We know the potentially tragic outcome of postpartum hemorrhage (PPH): Worldwide, more than 140,000 women die every year as a result of PPH—one death every 4 minutes! Lest you dismiss PPH as a concern largely for developing countries, where it accounts for 25% of maternal deaths, consider this: In our highly developed nation, it accounts for nearly 8% of maternal deaths—a troubling statistic, to say the least.

The significant maternal death rate associated with PPH, and questions about how to reduce it, prompted the editors of OBG Management to talk with Haywood L. Brown, MD. Dr. Brown is Roy T. Parker Professor and chair of obstetrics and gynecology at Duke University Medical Center in Durham, NC. He is also a nationally recognized specialist in maternal-fetal medicine. In this interview, he discusses the full spectrum of management of PPH, from proactive assessment of a woman’s risk to determination of the cause to the tactic of last resort, emergent hysterectomy.
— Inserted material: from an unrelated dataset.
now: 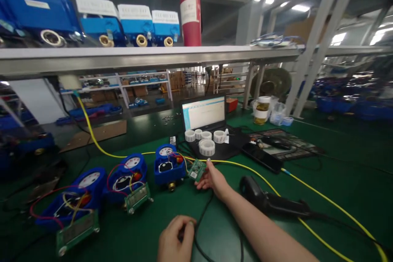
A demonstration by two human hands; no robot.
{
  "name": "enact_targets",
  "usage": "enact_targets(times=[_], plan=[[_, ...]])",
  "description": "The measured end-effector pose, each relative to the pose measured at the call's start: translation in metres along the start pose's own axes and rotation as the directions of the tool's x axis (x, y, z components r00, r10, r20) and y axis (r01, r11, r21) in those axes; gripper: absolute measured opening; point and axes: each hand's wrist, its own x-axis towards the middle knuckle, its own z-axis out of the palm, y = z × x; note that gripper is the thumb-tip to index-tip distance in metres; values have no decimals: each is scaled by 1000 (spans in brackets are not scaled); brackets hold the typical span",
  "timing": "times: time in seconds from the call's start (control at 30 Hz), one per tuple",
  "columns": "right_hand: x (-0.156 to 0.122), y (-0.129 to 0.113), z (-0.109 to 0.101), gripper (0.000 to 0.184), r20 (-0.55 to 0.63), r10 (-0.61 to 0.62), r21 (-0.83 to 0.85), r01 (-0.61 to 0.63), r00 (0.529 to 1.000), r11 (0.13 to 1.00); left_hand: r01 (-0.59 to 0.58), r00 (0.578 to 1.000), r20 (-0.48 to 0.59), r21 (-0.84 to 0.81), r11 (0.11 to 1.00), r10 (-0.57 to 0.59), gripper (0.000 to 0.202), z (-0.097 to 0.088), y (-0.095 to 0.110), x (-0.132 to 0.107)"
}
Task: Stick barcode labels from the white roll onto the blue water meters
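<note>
Centrally, the right hand (216,179) pinches a green circuit board (196,169) in nearly closed fingers (202,185), beside the rightmost blue meter (169,175) on the counter (135,235); the left hand (175,237) curls loosely, contents indeterminable. Board handling appears current; the next move presumably needs steadiness.

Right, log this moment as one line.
right hand holding green circuit board | left hand curled beside black cable | blue meter left of board
</note>
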Motion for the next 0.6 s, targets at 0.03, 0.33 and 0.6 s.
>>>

Uterine atony is the leading cause of postpartum hemorrhage. When medical management fails to stanch the bleeding, bilateral uterine artery ligation is one surgical option.

1. What is PPH?

OBG Management: Dr. Brown, let’s start with a simple but important aspect of PPH—how do you define it?

Dr. Brown: Obstetric hemorrhage is excessive bleeding that occurs during the intrapartum or postpartum period—specifically, estimated blood loss of 500 mL or more after vaginal delivery or 1,000 mL or more after cesarean delivery.

PPH is characterized as early or late, depending on whether the bleeding occurs within 24 hours of delivery (early, or primary) or between 24 hours and 6 to 12 weeks postpartum (late, or secondary). Primary PPH occurs in 4% to 6% of pregnancies.

Another way to define PPH: a decline of 10% or more in the baseline hematocrit level.

OBG Management: How do you measure blood loss?

Dr. Brown: The estimation of blood loss after delivery is an inexact science and typically yields an underestimation. Most clinicians rely on visual inspection to estimate the amount of blood collected in the drapes after vaginal delivery and in the suction bottles after cesarean delivery. Some facilities weigh lap pads or drapes to get a more accurate assessment of blood loss. In a routine delivery, no specific calorimetric measuring devices are used to estimate blood loss.

At my institution, we make an attempt to estimate blood loss at every delivery—vaginal or cesarean—and record the estimate. By doing this routinely, the clinician improves in accuracy and becomes more adept at identifying excessive bleeding.

OBG Management: Is blood loss the only variable that arouses concern about possible hemorrhage?

Dr. Brown: Because pregnant women experience an increase in blood volume and physiologic cardiovascular changes, the usual sign of significant bleeding can sometimes be masked. Therefore, any changes in maternal vital signs, such as a drop in blood pressure, tachycardia, or sensorial changes, may suggest that more blood has been lost than has been estimated.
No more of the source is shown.